- [EXERCISE INSTRUCTIONS]: Take the listing below and write it out again exactly, skipping any picture that it holds.

- [DATA EXCERPT]:
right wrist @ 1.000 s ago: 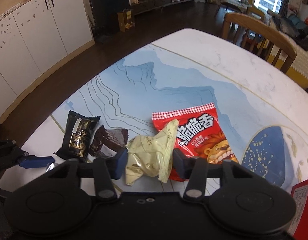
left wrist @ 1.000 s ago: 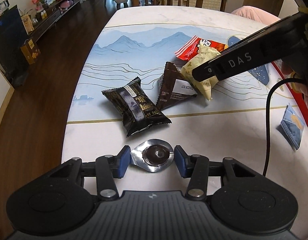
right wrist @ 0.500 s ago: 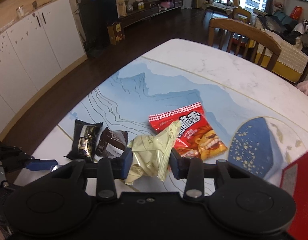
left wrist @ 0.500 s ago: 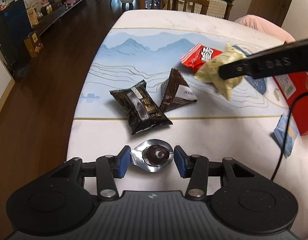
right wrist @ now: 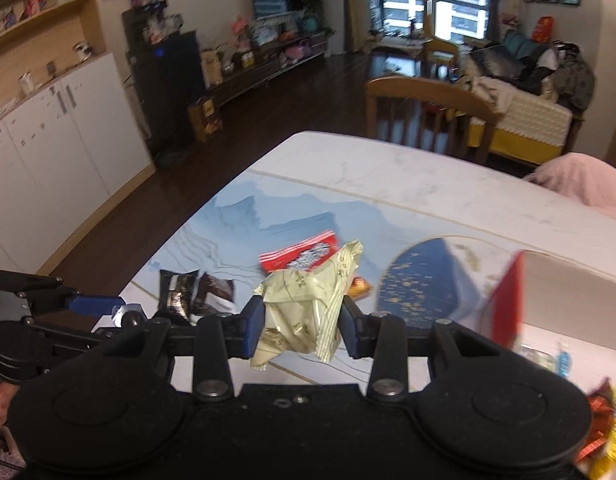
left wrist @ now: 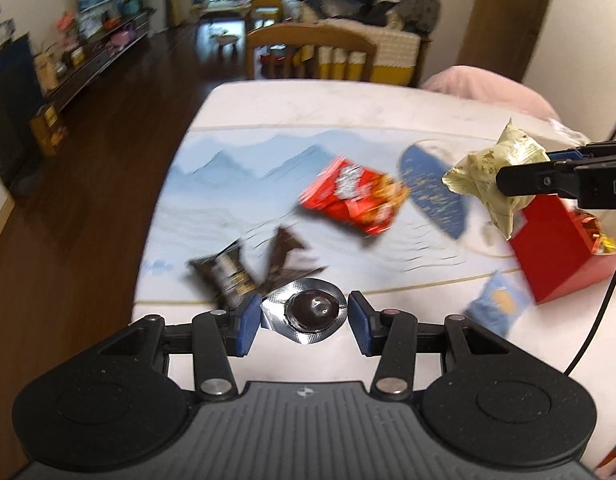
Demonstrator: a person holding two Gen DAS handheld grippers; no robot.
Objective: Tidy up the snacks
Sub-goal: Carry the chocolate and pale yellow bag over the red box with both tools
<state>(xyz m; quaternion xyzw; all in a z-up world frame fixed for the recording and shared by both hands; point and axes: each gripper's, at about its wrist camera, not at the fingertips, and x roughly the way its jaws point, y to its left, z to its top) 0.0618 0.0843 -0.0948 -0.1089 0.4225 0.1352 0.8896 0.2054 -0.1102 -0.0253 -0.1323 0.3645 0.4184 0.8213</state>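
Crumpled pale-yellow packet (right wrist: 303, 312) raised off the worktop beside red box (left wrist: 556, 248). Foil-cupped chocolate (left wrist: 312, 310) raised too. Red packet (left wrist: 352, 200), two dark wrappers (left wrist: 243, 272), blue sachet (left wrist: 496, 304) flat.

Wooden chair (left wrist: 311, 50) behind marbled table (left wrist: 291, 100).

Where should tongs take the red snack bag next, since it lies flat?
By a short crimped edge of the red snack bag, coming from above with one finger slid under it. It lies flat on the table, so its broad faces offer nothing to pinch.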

- [WRITTEN REPLY]:
right wrist @ 1.000 s ago: 
left wrist @ 1.000 s ago: 
right wrist @ 0.500 s ago: 
left wrist @ 0.500 s ago: 
right wrist @ now: 
left wrist @ now: 
Demonstrator: a person holding two Gen DAS handheld grippers; no robot.
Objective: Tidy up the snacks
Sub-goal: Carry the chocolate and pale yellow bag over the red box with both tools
<state>(xyz m; quaternion xyzw; all in a z-up world frame fixed for the recording and shared by both hands; point and axes: each gripper's, at about its wrist camera, not at the fingertips, and x roughly the way its jaws point, y to its left, z to its top) 0.0618 0.0843 -0.0948 -0.1089 0.4225 0.1352 0.8896 0.2054 -0.1102 -0.0253 -0.1323 0.3645 0.4184 0.8213</state>
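Crumpled pale-yellow packet (right wrist: 303, 312) raised off the worktop beside red box (left wrist: 556, 248). Foil-cupped chocolate (left wrist: 312, 310) raised too. Red packet (left wrist: 352, 200), two dark wrappers (left wrist: 243, 272), blue sachet (left wrist: 496, 304) flat.

Wooden chair (left wrist: 311, 50) behind marbled table (left wrist: 291, 100).

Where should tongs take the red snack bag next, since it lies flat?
By a short crimped edge of the red snack bag, coming from above with one finger slid under it. It lies flat on the table, so its broad faces offer nothing to pinch.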

The answer contains nothing more.